Das ist das Schöne am Surrealismus: Jeder kann in die Songs das hineinlesen, das er hineinlesen will. Und so ist es bisweilen inspirierender, einen Dylan-Song zu dechiffrieren als einen dicken Roman. Ist der Beziehungssong „Tangled Up In Blue“ nicht eines der wahrsten und allgemeinsten Liebeslieder aller Zeiten, dargeboten als besondere Fallgeschichte des lyrischen Ich?
Von sich ausgehend, erscheint der Erzähler Bob Dylan in seinen Texten als Menschenkenner, der Identifikationsangebote für seine Hörer macht.
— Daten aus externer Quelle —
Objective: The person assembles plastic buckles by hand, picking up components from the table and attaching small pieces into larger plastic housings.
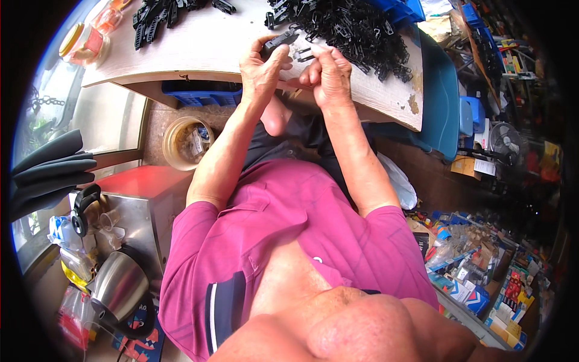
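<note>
Head view: works with both hands close together over the front edge of the counter (205,30), a narrow gap between them. Clamps a black part (279,44) in the left hand (259,72), between thumb and fingers, just above the counter near its front edge. Sets that part's long axis aslant, with the free end reaching past the fingers toward the counter's far right side. Pinches a small dark piece (303,55) between thumb and fingertips of the right hand (332,75), with what look like two prongs pointing leftward along the counter. Holds the small piece just right of the black part and slightly nearer the counter's front edge, apparently not touching it. Seems to hinge on that short sideways gap and on the mismatch between the slanted part and the more level prongs. Cannot tell from this angle whether both sit at one height over the counter.

Has a large heap of black pieces (356,45) on the counter's right half, nearer to the right hand than to the left. Shows a smaller black pile (160,21) toward the counter's far left, and a blue tray (202,95) below its front edge.
</note>
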The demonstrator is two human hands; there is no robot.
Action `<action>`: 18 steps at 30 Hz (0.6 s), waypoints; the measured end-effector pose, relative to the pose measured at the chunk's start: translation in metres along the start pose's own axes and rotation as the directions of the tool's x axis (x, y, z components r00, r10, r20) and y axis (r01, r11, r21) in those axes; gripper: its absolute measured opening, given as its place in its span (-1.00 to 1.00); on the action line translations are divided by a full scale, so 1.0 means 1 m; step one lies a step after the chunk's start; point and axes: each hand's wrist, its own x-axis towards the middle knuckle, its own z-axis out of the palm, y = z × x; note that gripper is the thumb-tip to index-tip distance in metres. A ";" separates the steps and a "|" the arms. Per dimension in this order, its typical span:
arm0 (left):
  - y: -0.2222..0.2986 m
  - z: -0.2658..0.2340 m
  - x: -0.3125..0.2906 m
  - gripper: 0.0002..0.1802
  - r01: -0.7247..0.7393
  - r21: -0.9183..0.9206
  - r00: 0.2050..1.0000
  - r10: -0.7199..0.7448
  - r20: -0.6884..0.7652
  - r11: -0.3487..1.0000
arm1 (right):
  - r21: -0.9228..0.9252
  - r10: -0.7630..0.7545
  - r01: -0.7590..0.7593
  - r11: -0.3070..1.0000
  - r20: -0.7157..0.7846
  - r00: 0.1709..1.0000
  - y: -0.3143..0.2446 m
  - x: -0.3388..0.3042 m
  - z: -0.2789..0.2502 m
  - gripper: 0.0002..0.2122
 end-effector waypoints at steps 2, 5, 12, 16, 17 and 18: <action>0.001 -0.002 -0.001 -0.69 0.012 0.017 1.000 -0.013 0.027 1.000 | 0.005 -0.048 0.048 0.999 -0.010 0.999 -0.010 0.001 -0.001 -0.83; 0.001 -0.002 -0.002 -0.70 0.026 0.127 0.991 -0.043 0.129 0.992 | 0.011 -0.079 0.079 0.997 0.023 0.997 -0.016 0.001 -0.003 -0.86; -0.005 -0.001 -0.004 -0.67 -0.132 0.409 0.976 0.045 0.214 0.903 | -0.012 -0.049 0.049 0.999 0.040 0.998 -0.011 -0.001 -0.001 -0.88; 0.003 0.003 -0.004 -0.64 -0.122 0.440 0.969 0.011 0.247 0.890 | -0.018 -0.054 0.054 0.998 0.036 0.998 -0.007 -0.001 -0.006 -0.88; 0.002 0.002 -0.003 -0.62 -0.161 0.476 0.964 0.034 0.263 0.865 | -0.020 -0.058 0.059 0.998 0.040 0.998 -0.006 -0.001 -0.006 -0.88; 0.001 0.000 0.000 -0.62 -0.159 0.476 0.964 0.033 0.262 0.865 | -0.023 -0.062 0.063 0.998 0.044 0.997 -0.006 -0.001 -0.006 -0.88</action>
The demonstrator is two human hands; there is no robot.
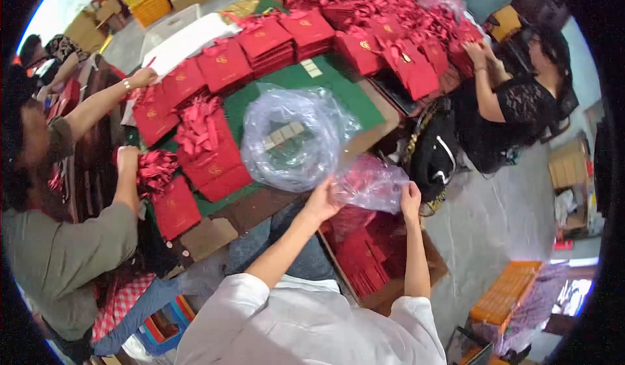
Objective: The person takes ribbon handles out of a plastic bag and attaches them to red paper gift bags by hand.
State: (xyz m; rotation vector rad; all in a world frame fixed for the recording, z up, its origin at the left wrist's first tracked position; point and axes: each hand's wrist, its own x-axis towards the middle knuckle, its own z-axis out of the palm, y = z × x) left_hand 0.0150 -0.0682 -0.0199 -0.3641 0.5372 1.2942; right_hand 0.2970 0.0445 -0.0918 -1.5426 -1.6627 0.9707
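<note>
The plastic bag (368, 186) is thin, clear and glossy, crinkled. The red paper bags (224, 66) look matt and smooth. The desk (338, 88) has a green, dull covering.

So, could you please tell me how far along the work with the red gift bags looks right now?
Done: red bags sit stacked in piles across the green table. In hand: the left hand and right hand hold a clear plastic bag over a box of flat red bags. Left: that box looks well filled, and a loose heap lies at the far end.
</note>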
Es dürfte kaum einen Literaturnobelpreisträger gegeben haben, der ähnlich viele Menschen mit seinen Texten erreicht hat. Die Akademie hat mit Dylan einen Künstler ausgezeichnet, der vielleicht selbstbewusst wie kein anderer das Wort über den Akkord gelegt hat. Die Wahl würdigt in diesem Sinne auch den Beitrag des Textes zur Musik.
Bleibt die Frage, ob die Musik einen Beitrag zur Literatur liefern kann. Die Akademie hat sich, nach langem Zögern, letztlich doch durchgerungen, die Literatur als so offene Veranstaltung zu begreifen, die auch einem Musiker Einlass in die heiligen Hallen der Dichtung gewährt. Sie tut das mit dem Verweis auf die Antike: Die Verse von Homer und Sappho seien schließlich auch als Gesänge vorgetragen worden und würden heute zur Literatur gerechnet.
Der Buchhandel schaut in die Röhre
Dass die Reaktionen gemischt waren, versteht sich von selbst. Auch, weil der hoch und runter geehrte Dylan eh längst alle denkbaren Würdigungen erfahren hat; die diesjährige Kür erscheint in dieser Sichtweise als Verschwendung, weil kein „echter“ Schriftsteller für sein Werk nobilitiert wird. Der Kritiker Denis Scheck bezeichnete die Wahl Dylans als „Witz“, Musiker wie Wolfgang Niedecken und Heinz Rudolf Kunze jubelten dagegen.
Wenig Freude hat aus offensichtlichen Gründen der Buchhandel, auch eine Art Pointe. Einzig der Hamburger Verlag Hoffmann und Campe darf sich die Hände reiben: Dylans Erinnerungsbuch „Chronicles“ ist bei Hoca erschienen.